### What you will do
Return each line of the listing exactly, though without its images.

□ □ □

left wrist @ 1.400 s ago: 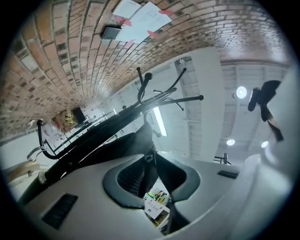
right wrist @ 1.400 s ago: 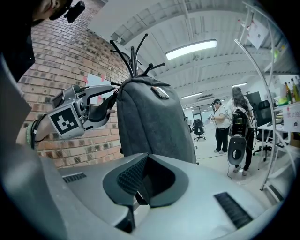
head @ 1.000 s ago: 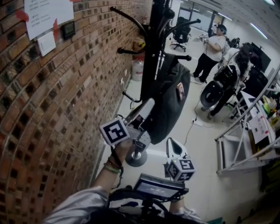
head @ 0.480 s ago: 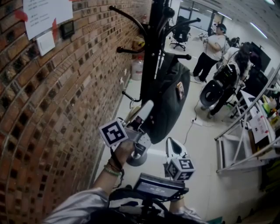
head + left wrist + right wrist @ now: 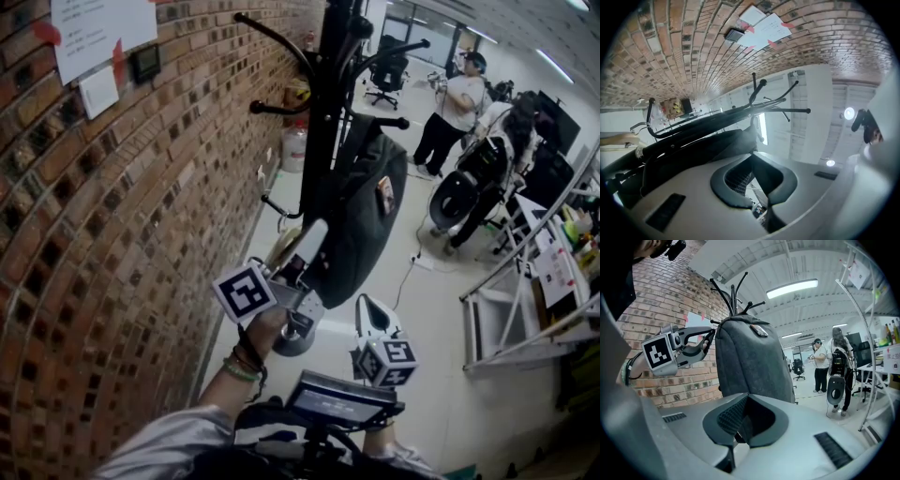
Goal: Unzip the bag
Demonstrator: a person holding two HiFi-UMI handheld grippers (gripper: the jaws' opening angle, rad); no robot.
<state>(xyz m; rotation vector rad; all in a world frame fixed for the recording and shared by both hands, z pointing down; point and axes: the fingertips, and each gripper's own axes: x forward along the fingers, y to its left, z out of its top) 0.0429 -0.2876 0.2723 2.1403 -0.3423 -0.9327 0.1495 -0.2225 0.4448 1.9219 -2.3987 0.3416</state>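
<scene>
Dark grey bag (image 5: pixel 361 211) hangs off the black coat stand (image 5: pixel 323 103), with the brick wall (image 5: pixel 112 216) out at its nine o'clock. The left gripper (image 5: pixel 317 230) is right in at the bag's seven o'clock edge, jaws pinched onto the fabric there. The right gripper (image 5: pixel 371 305) sits at the bag's six o'clock, jaws pressed together on nothing, clear of the bag.

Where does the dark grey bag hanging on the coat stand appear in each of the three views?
Head view: the bag hangs at centre, just right of the coat stand.
Left gripper view: the bag fills left of centre, close up.
Right gripper view: the bag stands large at centre.
Shared landmark: the coat stand, its black hooks showing in all three.
</scene>
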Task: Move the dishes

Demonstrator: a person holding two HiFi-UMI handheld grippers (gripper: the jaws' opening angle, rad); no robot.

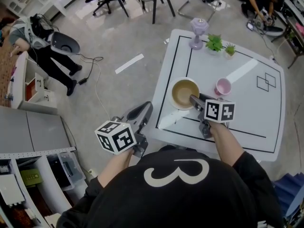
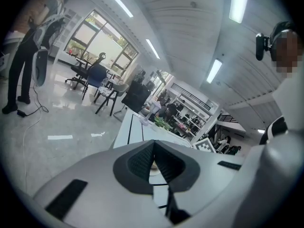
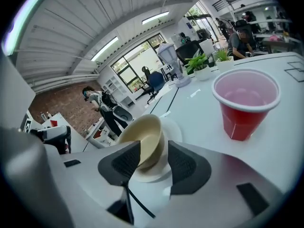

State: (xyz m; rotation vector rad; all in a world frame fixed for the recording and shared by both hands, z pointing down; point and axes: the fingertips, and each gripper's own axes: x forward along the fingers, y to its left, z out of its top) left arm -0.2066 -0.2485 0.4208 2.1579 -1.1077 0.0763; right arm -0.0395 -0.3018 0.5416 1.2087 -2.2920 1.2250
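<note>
Idling well left of the red cup (image 1: 223, 86): left gripper (image 1: 142, 110), jaws together, empty. Just left of that cup, bowl (image 3: 142, 137) rim between parted jaws of the right gripper (image 3: 154, 148) – squeeze deep and square, no tipping off its plate (image 3: 175, 126).

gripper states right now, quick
left gripper: closed, empty
right gripper: open, rim of the bowl between its jaws, not gripped
</note>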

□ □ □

### Response to the exercise
left wrist @ 1.400 s ago: 
right wrist @ 1.400 s ago: 
head @ 1.000 s ago: 
head @ 0.480 s ago: 
head + left wrist + right wrist @ now: 
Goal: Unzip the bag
Demonstrator: a person holding two HiFi-UMI handheld grippers (gripper: the jaws' opening angle, rad); no robot.
<state>(xyz m; rotation vector rad; all in a world frame fixed for the recording and shared by both hands, z pointing down; point and axes: the fingertips, and each gripper's own axes: x forward along the fingers, y to its left, z out of its top) 0.0429 -0.2876 0.2723 2.1403 -0.3423 -0.9327 0.1495 -0.2225 0.4448 1.9219 -2.3987 0.3416</state>
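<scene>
Dark grey bag (image 5: pixel 361 211) hangs off the black coat stand (image 5: pixel 323 103), with the brick wall (image 5: pixel 112 216) out at its nine o'clock. The left gripper (image 5: pixel 317 230) is right in at the bag's seven o'clock edge, jaws pinched onto the fabric there. The right gripper (image 5: pixel 371 305) sits at the bag's six o'clock, jaws pressed together on nothing, clear of the bag.

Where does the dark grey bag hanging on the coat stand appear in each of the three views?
Head view: the bag hangs at centre, just right of the coat stand.
Left gripper view: the bag fills left of centre, close up.
Right gripper view: the bag stands large at centre.
Shared landmark: the coat stand, its black hooks showing in all three.
</scene>
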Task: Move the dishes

Demonstrator: a person holding two HiFi-UMI handheld grippers (gripper: the jaws' opening angle, rad); no robot.


State: (xyz m; rotation vector rad; all in a world frame fixed for the recording and shared by both hands, z pointing down; point and axes: the fingertips, and each gripper's own axes: x forward along the fingers, y to its left, z out of its top) left arm -0.2066 -0.2485 0.4208 2.1579 -1.1077 0.0763; right arm -0.0395 -0.3018 0.5416 1.2087 -2.2920 1.2250
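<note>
Idling well left of the red cup (image 1: 223, 86): left gripper (image 1: 142, 110), jaws together, empty. Just left of that cup, bowl (image 3: 142, 137) rim between parted jaws of the right gripper (image 3: 154, 148) – squeeze deep and square, no tipping off its plate (image 3: 175, 126).

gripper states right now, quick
left gripper: closed, empty
right gripper: open, rim of the bowl between its jaws, not gripped
</note>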

No more output will be given.